Kabid Humas Polda Metro Jaya, Kombes Bhudi Hermanto, membenarkan kejadian ledakan tersebut dan menyatakan bahwa polisi masih menyelidiki sumber pasti ledakan. Berdasarkan keterangan saksi, ledakan terjadi saat khotbah Salat Jumat berlangsung di aula masjid sekolah. Suara ledakan keras terdengar dari belakang aula, memicu kepanikan dan kepulan asap, menurut guru Matematika SMAN 72, Budi Laksono.
Polisi bersama tim Gegana dan tim Jihandak TNI AL segera menyisir lokasi dan menjalankan prosedur penanganan sesuai SOP. Meskipun sempat beredar dugaan bahwa ledakan berasal dari sound system masjid dan ditemukan senjata api rakitan di dekat lokasi, Bhudi menegaskan bahwa penyelidikan masih berlangsung dan belum ada kesimpulan final mengenai sumber ledakan.
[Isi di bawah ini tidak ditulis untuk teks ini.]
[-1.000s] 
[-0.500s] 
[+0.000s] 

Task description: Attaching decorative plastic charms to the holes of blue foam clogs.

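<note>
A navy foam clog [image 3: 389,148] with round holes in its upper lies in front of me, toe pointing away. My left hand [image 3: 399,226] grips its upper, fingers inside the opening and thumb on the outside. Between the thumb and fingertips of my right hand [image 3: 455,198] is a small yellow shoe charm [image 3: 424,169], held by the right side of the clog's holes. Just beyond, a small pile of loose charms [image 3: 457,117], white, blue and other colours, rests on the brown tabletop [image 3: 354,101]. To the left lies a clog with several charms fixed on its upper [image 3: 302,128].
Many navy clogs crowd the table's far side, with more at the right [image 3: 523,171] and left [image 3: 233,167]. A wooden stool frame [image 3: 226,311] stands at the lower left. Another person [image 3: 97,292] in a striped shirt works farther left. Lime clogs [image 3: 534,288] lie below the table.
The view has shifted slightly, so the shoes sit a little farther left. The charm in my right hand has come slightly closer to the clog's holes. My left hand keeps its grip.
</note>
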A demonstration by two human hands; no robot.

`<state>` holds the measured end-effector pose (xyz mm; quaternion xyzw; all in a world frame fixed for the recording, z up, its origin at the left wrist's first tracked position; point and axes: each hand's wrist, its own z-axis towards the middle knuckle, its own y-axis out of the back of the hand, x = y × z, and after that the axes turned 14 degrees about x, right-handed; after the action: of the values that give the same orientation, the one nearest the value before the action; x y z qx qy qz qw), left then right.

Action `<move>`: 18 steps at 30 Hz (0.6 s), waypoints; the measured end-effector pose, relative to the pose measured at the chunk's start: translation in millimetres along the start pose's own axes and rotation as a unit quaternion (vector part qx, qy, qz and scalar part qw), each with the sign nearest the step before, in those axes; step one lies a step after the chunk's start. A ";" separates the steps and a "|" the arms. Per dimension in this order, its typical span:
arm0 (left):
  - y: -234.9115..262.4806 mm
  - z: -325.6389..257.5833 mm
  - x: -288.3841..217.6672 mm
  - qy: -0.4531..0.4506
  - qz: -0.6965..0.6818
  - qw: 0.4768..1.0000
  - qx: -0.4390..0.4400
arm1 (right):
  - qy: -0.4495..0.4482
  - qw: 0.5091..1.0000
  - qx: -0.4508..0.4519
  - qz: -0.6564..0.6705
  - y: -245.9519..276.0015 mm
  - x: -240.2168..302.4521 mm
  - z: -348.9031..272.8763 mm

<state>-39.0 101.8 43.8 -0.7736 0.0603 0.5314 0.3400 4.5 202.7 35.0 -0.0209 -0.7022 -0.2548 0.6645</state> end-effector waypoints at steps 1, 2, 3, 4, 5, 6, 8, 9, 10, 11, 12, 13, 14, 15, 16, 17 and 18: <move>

Akibat insiden ini, SMAN 72 memulangkan seluruh siswa dan menangguhkan aktivitas belajar mengajar sementara.
Kepolisian terus melakukan pendalaman dan olah tempat kejadian untuk mengetahui penyebab pasti ledakan tersebut. Situasi terus dimonitor hingga keadaan dinyatakan aman dan normal kembali di sekolah tersebut.